The Khasis are a matrilineal community residing predominantly in Northeast India, in the states of Meghalaya and Assam, as well as in neighboring Bangladesh. According to Khasi cosmology, the community originated from the seven families who remained on earth when the tree connecting heaven and earth was cut down. Khasis call their homeland Ki Hynñiewtrep, or the Land of Seven Huts. They have their own Niam Tynrai, or Traditional Faith, rooted in land, clan, and family.
Arriving in the Khasi-Jaintia Hills on June 22, 1841, the Welsh missionary Reverend Thomas Jones worked in the region for the next six or so years. Despite his best efforts, Reverend Jones did not manage to baptize anybody, though he compiled a Khasi alphabet and translated a part of the Gospel into it.
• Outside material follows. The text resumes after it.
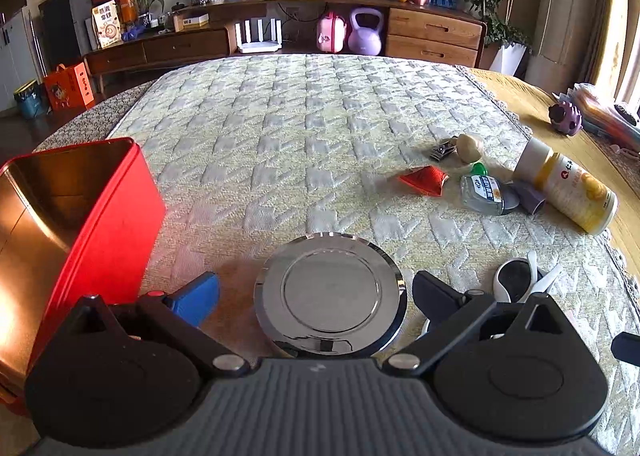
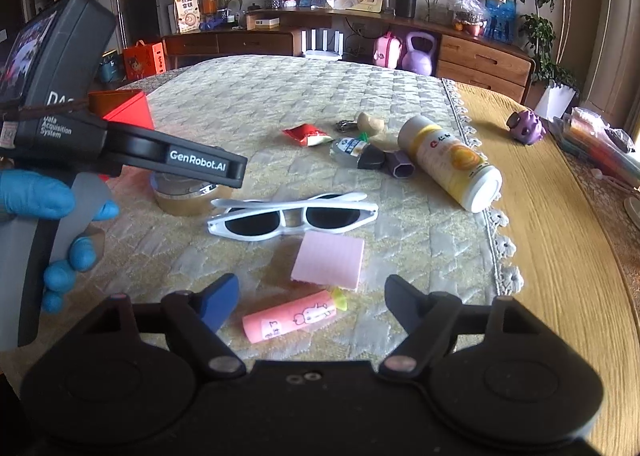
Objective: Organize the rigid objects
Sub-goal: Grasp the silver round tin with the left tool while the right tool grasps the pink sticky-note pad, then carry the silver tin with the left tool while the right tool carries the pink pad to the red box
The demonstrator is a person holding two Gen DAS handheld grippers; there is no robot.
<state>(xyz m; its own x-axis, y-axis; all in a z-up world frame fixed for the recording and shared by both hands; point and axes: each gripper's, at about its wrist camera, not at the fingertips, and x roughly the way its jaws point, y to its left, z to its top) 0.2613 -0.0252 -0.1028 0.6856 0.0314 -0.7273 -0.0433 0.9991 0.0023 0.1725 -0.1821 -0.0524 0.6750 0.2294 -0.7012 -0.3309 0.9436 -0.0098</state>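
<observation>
My left gripper [image 1: 316,296] is open, low over the quilted mat, with a round silver-lidded tin [image 1: 330,292] between its fingers; the pads stand apart from its rim. An open red tin box [image 1: 80,216] stands right beside it on the left. In the right wrist view, the same round tin [image 2: 188,196] sits under the left gripper's fingers [image 2: 200,164], held by a blue-gloved hand [image 2: 60,256]. My right gripper [image 2: 312,306] is open around a pink tube [image 2: 292,320] lying on the mat, without touching it. A pink square pad [image 2: 328,262] and white sunglasses [image 2: 292,218] lie just beyond.
A white-and-yellow bottle [image 2: 452,164] lies on its side near the mat's lace edge. Beside it are a red packet [image 2: 306,135], a small clear bottle [image 2: 348,148] and other small items. A purple toy [image 2: 526,126] sits on the yellow cloth to the right.
</observation>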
They say he taught the locals how to distill alcohol, use a saw, and purify lime. And he tried to defend the Khasis from exploitation by the British East India Company. Under state pressure, the Welsh Calvinist Methodist Mission canceled his missionary license and excommunicated him in 1847. Chased by company soldiers out of the Khasi-Jaintia hills, Jones died a lonely death in Calcutta in 1849.
Over the next century, however, the faith that Reverend Jones brought with him swept through the hills of Northeast India, nativizing itself. Many who chose the new book also kept their older belief system alive. I joke: Christianity was a Khasi religion accidently discovered in Wales.
In 2006–2007, the Khasi-Jaintia hills were abuzz with the stories of revivalism among the adherents of Presbyterian Christianity. One hundred years after the first revival, signs and wonders of the Holy Spirit were again seen across the region. Children made prophecies about the kingdom of heaven returning to earth, and in tear-laden trances, channeled the pain and tribulations of their community.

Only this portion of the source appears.